__Prompt__:
A verbatim transcript of the data that follows, free of images, is the expected result.

__Information__:
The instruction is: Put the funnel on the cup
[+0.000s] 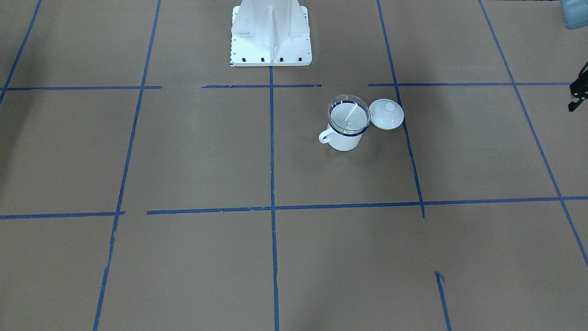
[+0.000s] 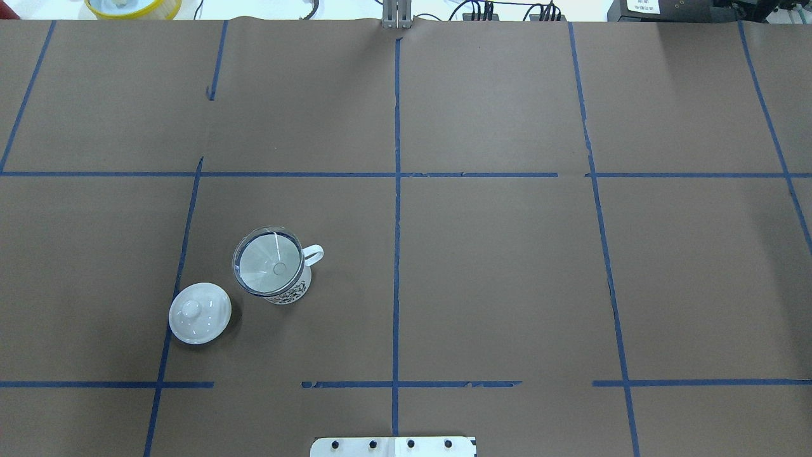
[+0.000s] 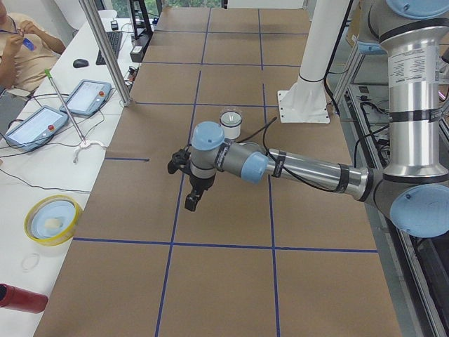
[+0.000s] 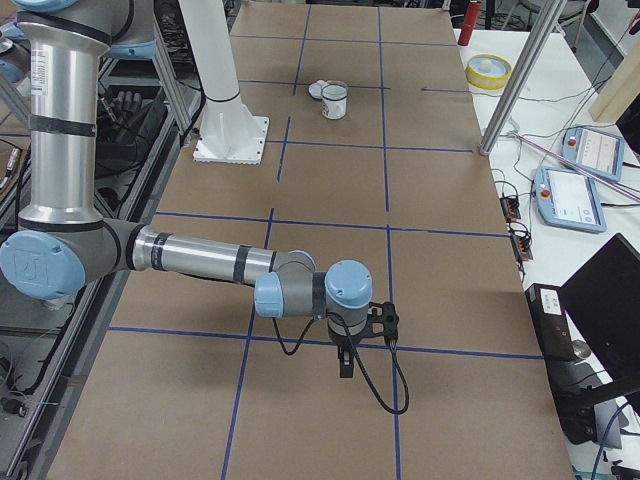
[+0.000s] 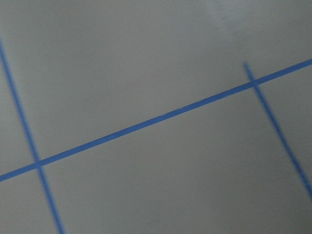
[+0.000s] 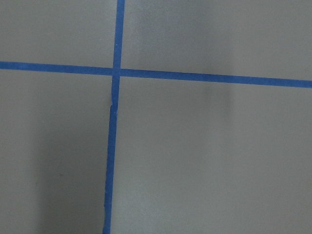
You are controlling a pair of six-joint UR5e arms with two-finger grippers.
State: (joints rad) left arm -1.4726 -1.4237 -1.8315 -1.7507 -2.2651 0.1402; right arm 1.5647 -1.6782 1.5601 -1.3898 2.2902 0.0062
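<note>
the overhead camera sits behind the white base plate (image 2: 393, 446), which lies at its bottom edge, and looks forward and down over the table (image 2: 507, 266). the front-facing camera looks steeply down from the opposite side, with the plate at its top. both take in the enamel mug (image 1: 343, 140) and knobbed lid (image 1: 387, 114) near the plate. the two side cameras look along the table from either end, the plate and mug far off. both wrist cameras look from close range at blue tape lines (image 6: 116, 146).
</note>
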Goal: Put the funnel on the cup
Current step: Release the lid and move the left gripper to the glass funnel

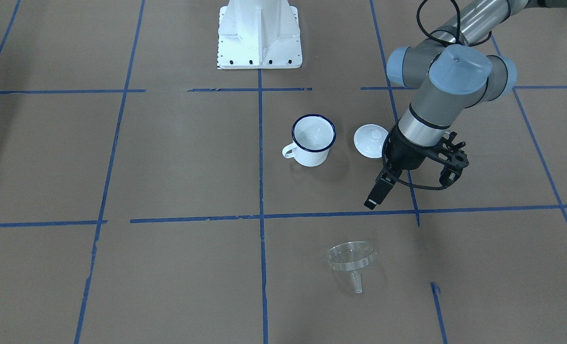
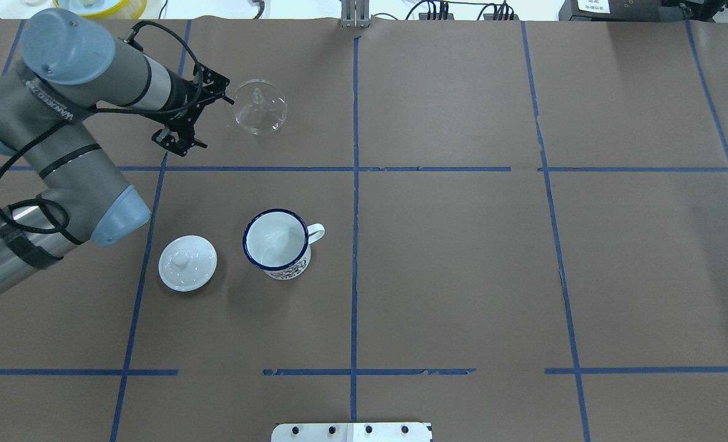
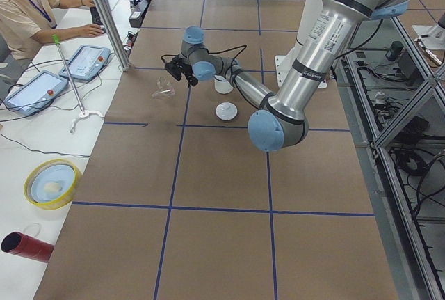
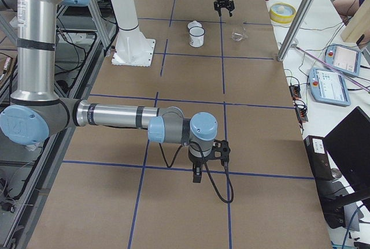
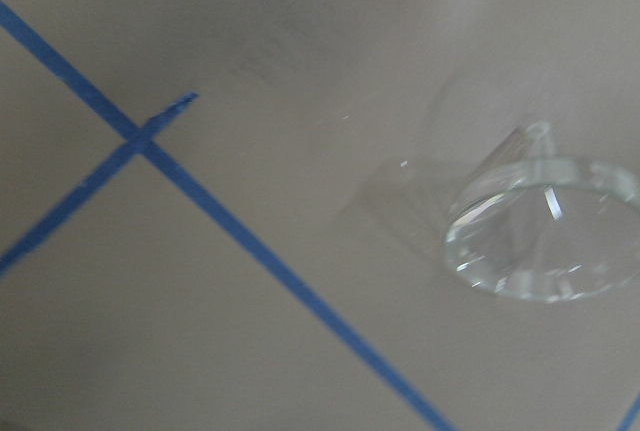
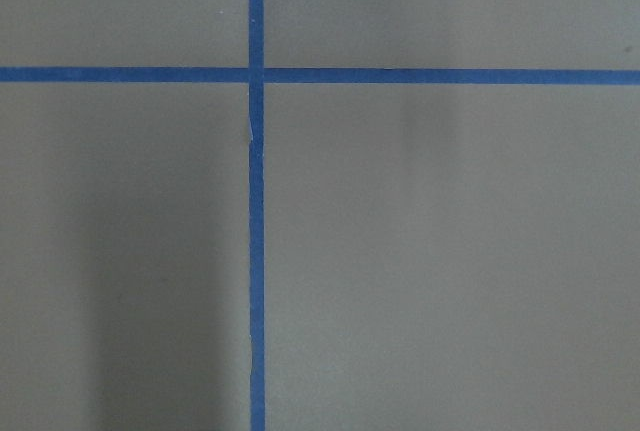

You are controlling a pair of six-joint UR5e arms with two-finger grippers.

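Note:
The clear funnel (image 1: 350, 258) lies tilted on the brown paper, its spout toward the table's far edge; it also shows in the overhead view (image 2: 259, 107) and the left wrist view (image 5: 545, 241). The white mug with a dark blue rim (image 1: 313, 141) stands upright and empty nearer the robot (image 2: 276, 244). My left gripper (image 1: 375, 197) hangs above the table beside the funnel, a short way to its left in the overhead view (image 2: 180, 142). It looks open and holds nothing. My right gripper (image 4: 196, 175) hovers low over bare paper far from both; I cannot tell its state.
A round white knobbed lid (image 2: 187, 263) lies flat just left of the mug, under the left arm's elbow. The robot's white base (image 1: 259, 33) stands behind the mug. A metal post (image 3: 104, 14) and operator tablets (image 3: 87, 60) are at the far edge.

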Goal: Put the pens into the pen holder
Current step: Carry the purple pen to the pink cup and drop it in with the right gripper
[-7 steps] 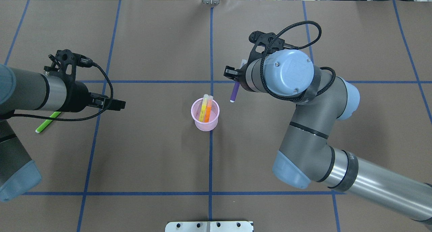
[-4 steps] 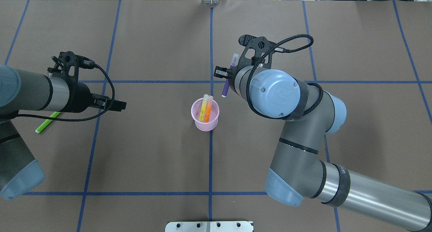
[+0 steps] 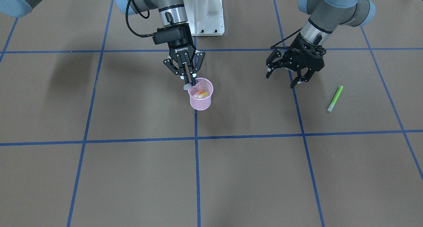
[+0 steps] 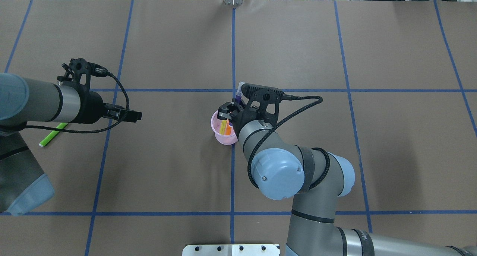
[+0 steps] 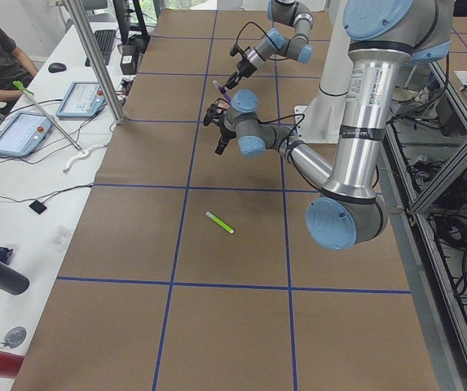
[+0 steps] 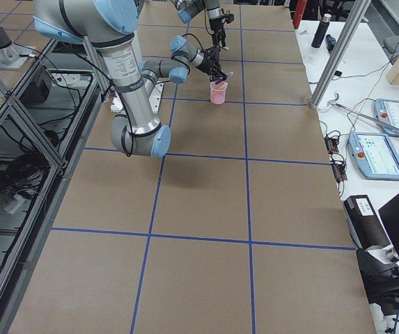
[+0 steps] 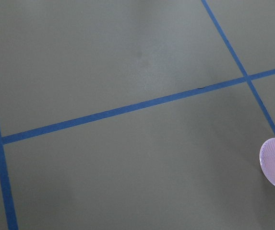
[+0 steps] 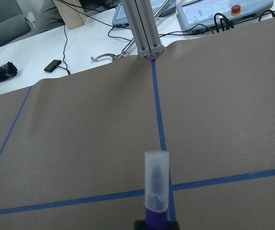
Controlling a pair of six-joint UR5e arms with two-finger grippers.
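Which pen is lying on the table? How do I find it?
On the brown table, look beside the left arm, away from the pink cup in the middle. The green pen lies flat there, alone. It's the only bright green one, and the only one lying down.

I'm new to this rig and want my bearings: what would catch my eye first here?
At mid-table the right pincer grips a purple pen, tilted over the pink pen holder, where an orange pen and a yellow pen already stand. Off on the robot's left a green pen lies alone on the brown table, near the open left pincer.
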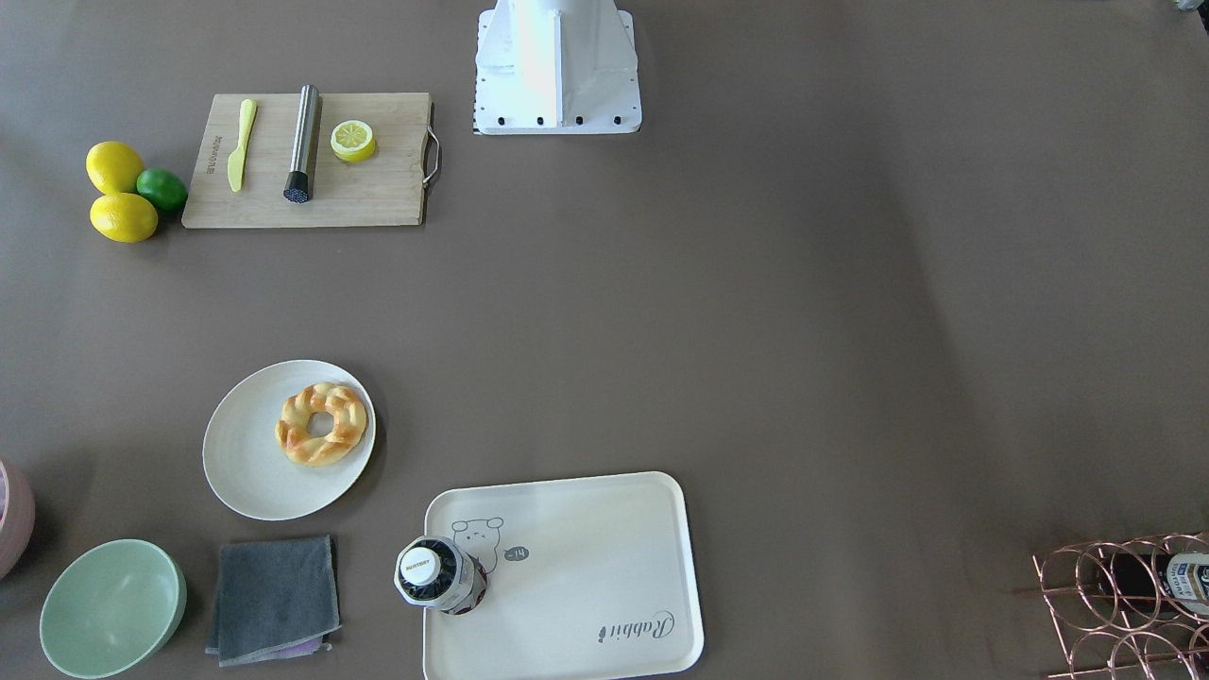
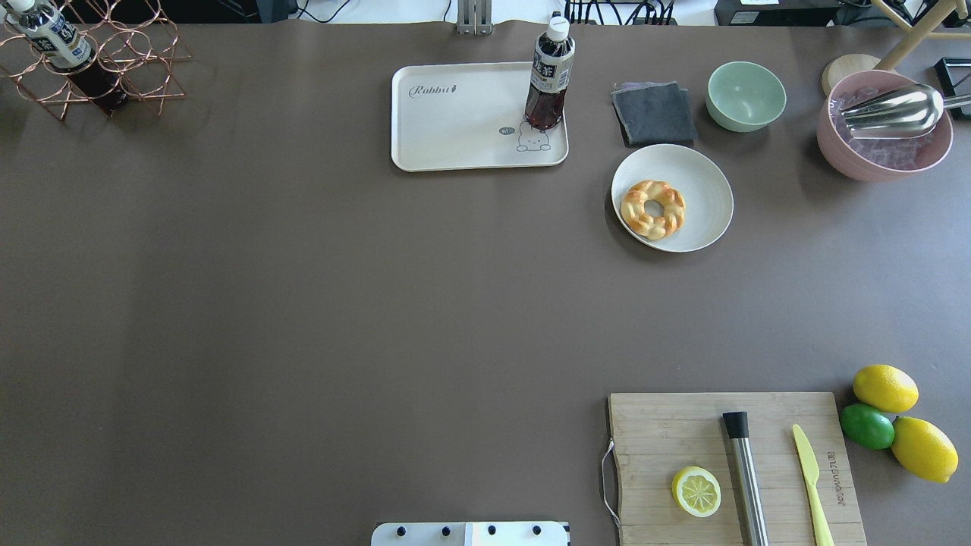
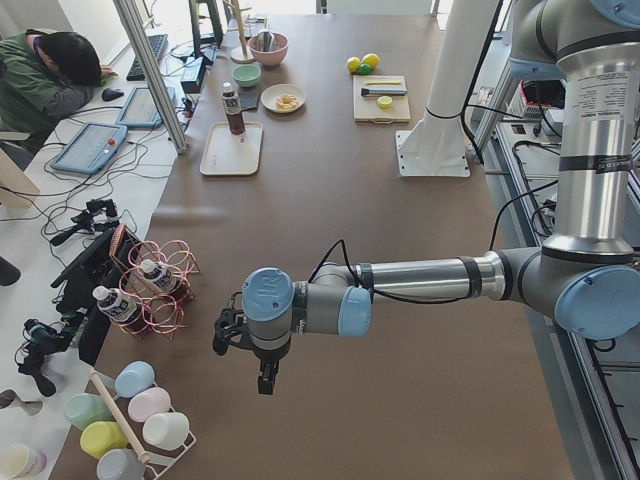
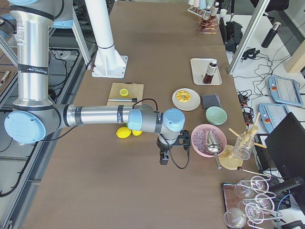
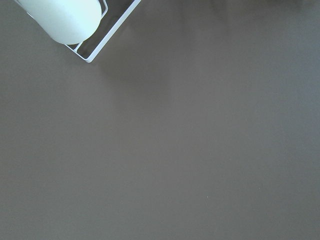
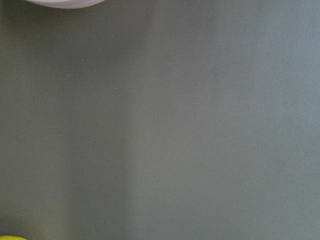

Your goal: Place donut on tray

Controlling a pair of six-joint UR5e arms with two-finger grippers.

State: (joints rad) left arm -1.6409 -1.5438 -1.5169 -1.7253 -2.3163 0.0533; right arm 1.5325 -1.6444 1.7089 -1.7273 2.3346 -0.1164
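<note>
The golden-brown braided donut (image 1: 321, 424) lies on a round off-white plate (image 1: 246, 472), also in the overhead view (image 2: 652, 209). The cream-white tray (image 1: 586, 567) with the bear drawing and "Rabbit" script lies beside the plate (image 2: 455, 121). A dark tea bottle (image 2: 548, 76) stands upright on the tray's corner by the bear. My left gripper (image 3: 265, 382) hangs over the table's far left end, far from both. My right gripper (image 4: 163, 160) hangs over the right end near the pink bowl. Both show only in the side views, so I cannot tell whether they are open or shut.
A wooden cutting board (image 2: 683, 425) holds a lemon half (image 2: 696, 491), a steel muddler and a yellow knife. Two lemons and a lime (image 2: 867, 425) lie beside it. A grey cloth (image 2: 653, 112), green bowl (image 2: 746, 95), pink bowl (image 2: 884, 129) and copper bottle rack (image 2: 91, 68) line the far edge.
</note>
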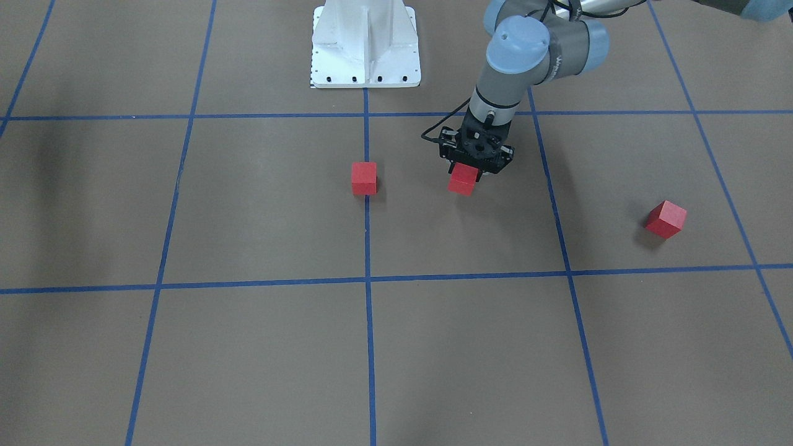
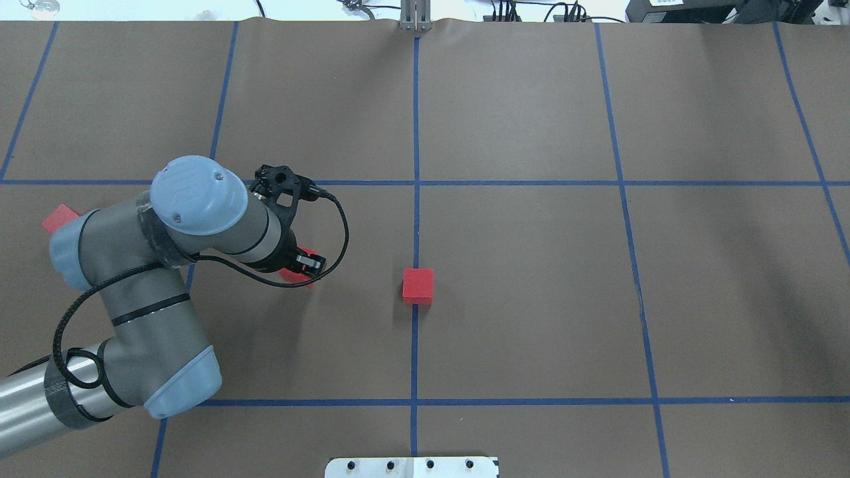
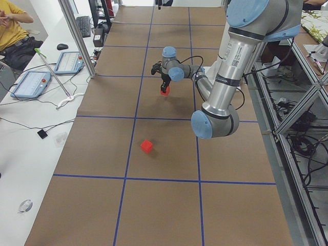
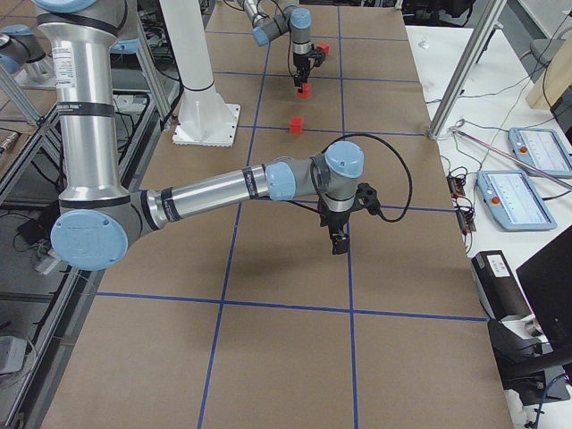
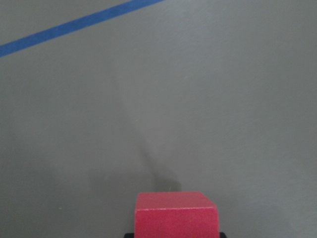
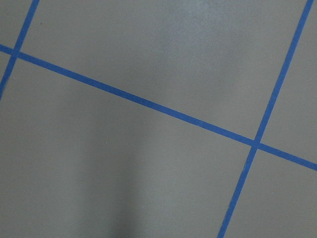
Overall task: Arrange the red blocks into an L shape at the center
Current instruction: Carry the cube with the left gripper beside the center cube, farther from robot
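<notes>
From above, the left arm (image 2: pixel 199 222) hides most of the held red block (image 2: pixel 289 273). The right gripper (image 4: pixel 338 241) is too small to read.

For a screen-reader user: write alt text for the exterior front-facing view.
The left gripper grips a red block just view-right of the middle blue line. A second red block sits on that line; a third red block lies far to the view's right.

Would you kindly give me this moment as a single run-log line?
left gripper: shut on held block | centre block: on middle line | third block: apart, robot's left | right gripper: state unclear
</notes>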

__Task output__:
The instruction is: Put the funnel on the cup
[+0.000s] 
[+0.000s] 
[+0.000s] 
[+0.000s] 
[+0.000s] 
[+0.000s] 
You are controlling a pair of six-joint UR5e arms with two-finger grippers.
State: (joints rad) left arm -1.4726 -1.4237 -1.8315 -1.7507 -2.2651 0.1402; right arm 1.5647 -1.6782 1.5601 -1.3898 2.2902 0.0062
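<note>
the overhead camera sits behind the white base plate (image 2: 393, 446), which lies at its bottom edge, and looks forward and down over the table (image 2: 507, 266). the front-facing camera looks steeply down from the opposite side, with the plate at its top. both take in the enamel mug (image 1: 343, 140) and knobbed lid (image 1: 387, 114) near the plate. the two side cameras look along the table from either end, the plate and mug far off. both wrist cameras look from close range at blue tape lines (image 6: 116, 146).
</note>
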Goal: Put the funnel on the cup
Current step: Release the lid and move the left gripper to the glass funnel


You are controlling a pair of six-joint UR5e arms with two-finger grippers.

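Note:
The clear funnel (image 1: 350, 258) lies tilted on the brown paper, its spout toward the table's far edge; it also shows in the overhead view (image 2: 259, 107) and the left wrist view (image 5: 545, 241). The white mug with a dark blue rim (image 1: 313, 141) stands upright and empty nearer the robot (image 2: 276, 244). My left gripper (image 1: 375, 197) hangs above the table beside the funnel, a short way to its left in the overhead view (image 2: 180, 142). It looks open and holds nothing. My right gripper (image 4: 196, 175) hovers low over bare paper far from both; I cannot tell its state.
A round white knobbed lid (image 2: 187, 263) lies flat just left of the mug, under the left arm's elbow. The robot's white base (image 1: 259, 33) stands behind the mug. A metal post (image 3: 104, 14) and operator tablets (image 3: 87, 60) are at the far edge.
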
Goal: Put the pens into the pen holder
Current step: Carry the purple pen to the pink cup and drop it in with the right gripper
[-7 steps] 
[-4 steps] 
[+0 steps] 
[+0 steps] 
[+0 steps] 
[+0 steps] 
[+0 steps] 
[+0 steps] 
Controlling a pair of six-joint UR5e arms with two-finger grippers.
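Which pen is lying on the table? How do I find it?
On the brown table, look beside the left arm, away from the pink cup in the middle. The green pen lies flat there, alone. It's the only bright green one, and the only one lying down.

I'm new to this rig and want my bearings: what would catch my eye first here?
At mid-table the right pincer grips a purple pen, tilted over the pink pen holder, where an orange pen and a yellow pen already stand. Off on the robot's left a green pen lies alone on the brown table, near the open left pincer.
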
Your goal: Place donut on tray

Controlling a pair of six-joint UR5e arms with two-finger grippers.

State: (joints rad) left arm -1.6409 -1.5438 -1.5169 -1.7253 -2.3163 0.0533; right arm 1.5325 -1.6444 1.7089 -1.7273 2.3346 -0.1164
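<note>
The golden-brown braided donut (image 1: 321, 424) lies on a round off-white plate (image 1: 246, 472), also in the overhead view (image 2: 652, 209). The cream-white tray (image 1: 586, 567) with the bear drawing and "Rabbit" script lies beside the plate (image 2: 455, 121). A dark tea bottle (image 2: 548, 76) stands upright on the tray's corner by the bear. My left gripper (image 3: 265, 382) hangs over the table's far left end, far from both. My right gripper (image 4: 163, 160) hangs over the right end near the pink bowl. Both show only in the side views, so I cannot tell whether they are open or shut.
A wooden cutting board (image 2: 683, 425) holds a lemon half (image 2: 696, 491), a steel muddler and a yellow knife. Two lemons and a lime (image 2: 867, 425) lie beside it. A grey cloth (image 2: 653, 112), green bowl (image 2: 746, 95), pink bowl (image 2: 884, 129) and copper bottle rack (image 2: 91, 68) line the far edge.
</note>
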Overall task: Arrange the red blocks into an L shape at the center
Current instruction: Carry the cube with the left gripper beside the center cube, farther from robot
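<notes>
From above, the left arm (image 2: pixel 199 222) hides most of the held red block (image 2: pixel 289 273). The right gripper (image 4: pixel 338 241) is too small to read.

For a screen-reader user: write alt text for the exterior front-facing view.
The left gripper grips a red block just view-right of the middle blue line. A second red block sits on that line; a third red block lies far to the view's right.

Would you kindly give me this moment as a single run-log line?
left gripper: shut on held block | centre block: on middle line | third block: apart, robot's left | right gripper: state unclear
</notes>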

The response to this exercise is now finished.